Task statement
An exact retyping of every record is required.

Extracted records
==========

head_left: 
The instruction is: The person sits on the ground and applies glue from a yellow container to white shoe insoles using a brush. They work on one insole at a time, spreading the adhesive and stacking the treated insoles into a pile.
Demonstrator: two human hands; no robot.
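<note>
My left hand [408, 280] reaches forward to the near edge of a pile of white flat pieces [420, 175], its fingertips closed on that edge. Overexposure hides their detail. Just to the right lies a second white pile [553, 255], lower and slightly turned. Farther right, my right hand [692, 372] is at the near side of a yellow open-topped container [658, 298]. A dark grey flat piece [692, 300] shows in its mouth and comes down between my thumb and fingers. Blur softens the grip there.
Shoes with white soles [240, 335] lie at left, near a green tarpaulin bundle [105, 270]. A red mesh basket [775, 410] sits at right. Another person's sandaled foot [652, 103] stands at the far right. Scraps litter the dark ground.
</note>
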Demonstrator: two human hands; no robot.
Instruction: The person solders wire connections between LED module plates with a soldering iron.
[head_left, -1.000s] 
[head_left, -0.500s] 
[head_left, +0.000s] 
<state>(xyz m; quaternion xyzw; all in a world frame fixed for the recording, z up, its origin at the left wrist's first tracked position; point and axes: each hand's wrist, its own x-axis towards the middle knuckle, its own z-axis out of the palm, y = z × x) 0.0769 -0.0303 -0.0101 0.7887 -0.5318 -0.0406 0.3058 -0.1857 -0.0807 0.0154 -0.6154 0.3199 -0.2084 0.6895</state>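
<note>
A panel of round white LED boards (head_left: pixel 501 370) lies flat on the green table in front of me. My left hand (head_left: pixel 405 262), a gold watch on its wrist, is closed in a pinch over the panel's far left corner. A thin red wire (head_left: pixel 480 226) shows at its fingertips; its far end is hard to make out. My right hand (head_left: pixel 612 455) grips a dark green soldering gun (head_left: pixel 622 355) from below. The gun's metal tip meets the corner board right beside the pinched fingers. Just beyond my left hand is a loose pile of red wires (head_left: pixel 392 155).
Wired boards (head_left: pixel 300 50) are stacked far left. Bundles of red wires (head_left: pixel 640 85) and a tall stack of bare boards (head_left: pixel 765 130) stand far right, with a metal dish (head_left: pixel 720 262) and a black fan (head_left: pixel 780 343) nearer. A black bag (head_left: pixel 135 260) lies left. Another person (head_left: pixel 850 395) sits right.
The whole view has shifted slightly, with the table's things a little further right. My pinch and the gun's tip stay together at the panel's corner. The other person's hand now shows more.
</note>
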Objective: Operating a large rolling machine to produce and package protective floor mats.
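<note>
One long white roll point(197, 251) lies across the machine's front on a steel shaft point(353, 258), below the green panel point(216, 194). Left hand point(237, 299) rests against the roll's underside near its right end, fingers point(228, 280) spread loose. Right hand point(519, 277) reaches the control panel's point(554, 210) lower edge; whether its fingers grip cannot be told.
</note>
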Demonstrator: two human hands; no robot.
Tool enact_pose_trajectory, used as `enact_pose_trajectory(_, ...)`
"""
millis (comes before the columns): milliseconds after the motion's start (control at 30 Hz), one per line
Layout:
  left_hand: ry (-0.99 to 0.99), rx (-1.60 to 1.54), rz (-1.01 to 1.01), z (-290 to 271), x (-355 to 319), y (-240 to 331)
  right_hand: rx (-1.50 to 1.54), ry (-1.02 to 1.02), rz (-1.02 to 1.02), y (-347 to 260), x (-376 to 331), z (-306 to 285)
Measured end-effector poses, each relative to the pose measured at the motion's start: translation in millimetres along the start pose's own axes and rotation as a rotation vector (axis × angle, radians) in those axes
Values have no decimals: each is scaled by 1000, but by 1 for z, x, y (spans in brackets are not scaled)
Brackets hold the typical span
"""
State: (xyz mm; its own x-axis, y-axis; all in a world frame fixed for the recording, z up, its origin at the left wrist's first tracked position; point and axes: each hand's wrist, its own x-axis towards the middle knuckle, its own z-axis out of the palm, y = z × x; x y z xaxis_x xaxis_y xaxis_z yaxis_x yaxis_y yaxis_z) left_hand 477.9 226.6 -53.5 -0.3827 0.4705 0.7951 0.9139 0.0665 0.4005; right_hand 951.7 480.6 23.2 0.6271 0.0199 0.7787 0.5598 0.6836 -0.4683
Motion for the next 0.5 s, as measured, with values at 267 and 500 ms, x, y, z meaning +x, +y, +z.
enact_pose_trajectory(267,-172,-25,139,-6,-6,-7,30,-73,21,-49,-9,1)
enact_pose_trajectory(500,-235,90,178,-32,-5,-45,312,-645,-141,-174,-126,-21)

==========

Solution
head_left: 
The instruction is: The person sits on the ground and applies glue from a yellow container to white shoe insoles using a brush. They work on one insole at a time, spreading the adhesive and stacking the treated insoles into a pile.
Demonstrator: two human hands; no robot.
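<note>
My left hand [408, 280] reaches forward to the near edge of a pile of white flat pieces [420, 175], its fingertips closed on that edge. Overexposure hides their detail. Just to the right lies a second white pile [553, 255], lower and slightly turned. Farther right, my right hand [692, 372] is at the near side of a yellow open-topped container [658, 298]. A dark grey flat piece [692, 300] shows in its mouth and comes down between my thumb and fingers. Blur softens the grip there.
Shoes with white soles [240, 335] lie at left, near a green tarpaulin bundle [105, 270]. A red mesh basket [775, 410] sits at right. Another person's sandaled foot [652, 103] stands at the far right. Scraps litter the dark ground.
</note>
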Demonstrator: two human hands; no robot.
Instruction: The person solders wire connections between LED module plates with a soldering iron.
[head_left, -1.000s] 
[head_left, -0.500s] 
[head_left, +0.000s] 
<state>(xyz m; quaternion xyzw; all in a world frame fixed for the recording, z up, its origin at the left wrist's first tracked position; point and axes: each hand's wrist, its own x-axis towards the middle knuckle, its own z-axis out of the palm, y = z × x) 0.0769 -0.0303 -0.0101 0.7887 -0.5318 -0.0406 0.3058 -0.1857 -0.0807 0.0154 -0.6154 0.3199 -0.2084 0.6895</state>
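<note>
A panel of round white LED boards (head_left: pixel 501 370) lies flat on the green table in front of me. My left hand (head_left: pixel 405 262), a gold watch on its wrist, is closed in a pinch over the panel's far left corner. A thin red wire (head_left: pixel 480 226) shows at its fingertips; its far end is hard to make out. My right hand (head_left: pixel 612 455) grips a dark green soldering gun (head_left: pixel 622 355) from below. The gun's metal tip meets the corner board right beside the pinched fingers. Just beyond my left hand is a loose pile of red wires (head_left: pixel 392 155).
Wired boards (head_left: pixel 300 50) are stacked far left. Bundles of red wires (head_left: pixel 640 85) and a tall stack of bare boards (head_left: pixel 765 130) stand far right, with a metal dish (head_left: pixel 720 262) and a black fan (head_left: pixel 780 343) nearer. A black bag (head_left: pixel 135 260) lies left. Another person (head_left: pixel 850 395) sits right.
The whole view has shifted slightly, with the table's things a little further right. My pinch and the gun's tip stay together at the panel's corner. The other person's hand now shows more.
</note>
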Objective: Operating a large rolling machine to produce and package protective floor mats.
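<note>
One long white roll point(197, 251) lies across the machine's front on a steel shaft point(353, 258), below the green panel point(216, 194). Left hand point(237, 299) rests against the roll's underside near its right end, fingers point(228, 280) spread loose. Right hand point(519, 277) reaches the control panel's point(554, 210) lower edge; whether its fingers grip cannot be told.
</note>
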Demonstrator: two human hands; no robot.
Tool enact_pose_trajectory, used as `enact_pose_trajectory(_, ...)`
"""
millis (comes before the columns): milliseconds after the motion's start (control at 30 Hz), one per line
Layout:
  left_hand: ry (-0.99 to 0.99), rx (-1.60 to 1.54), rz (-1.01 to 1.01), z (-290 to 271), x (-355 to 319), y (-240 to 331)
  right_hand: rx (-1.50 to 1.54), ry (-1.02 to 1.02), rz (-1.02 to 1.02), y (-347 to 260), x (-376 to 331), z (-306 to 285)
Measured end-effector poses, each relative to the pose measured at the motion's start: translation in millimetres along the start pose's own axes and rotation as a rotation vector (axis × angle, radians) in those axes
Values have no decimals: each is scaled by 1000, but by 1 for z, x, y (spans in brackets are not scaled)
Brackets hold the typical span
"""
State: (xyz mm; its own x-axis, y-axis; all in a world frame fixed for the recording, z up, its origin at the left wrist's first tracked position; point and axes: each hand's wrist, its own x-axis towards the middle knuckle, its own z-axis out of the palm, y = z × x; x y z xaxis_x xaxis_y xaxis_z yaxis_x yaxis_y yaxis_z) left_hand 477.9 226.6 -53.5 -0.3827 0.4705 0.7951 0.9139 0.0665 0.4005; right_hand 951.7 480.6 23.2 0.6271 0.0199 0.7787 0.5598 0.6836 -0.4683
Motion for the next 0.5 s, as measured, with values at 267 and 500 ms, x, y, z meaning +x, +y, +z.
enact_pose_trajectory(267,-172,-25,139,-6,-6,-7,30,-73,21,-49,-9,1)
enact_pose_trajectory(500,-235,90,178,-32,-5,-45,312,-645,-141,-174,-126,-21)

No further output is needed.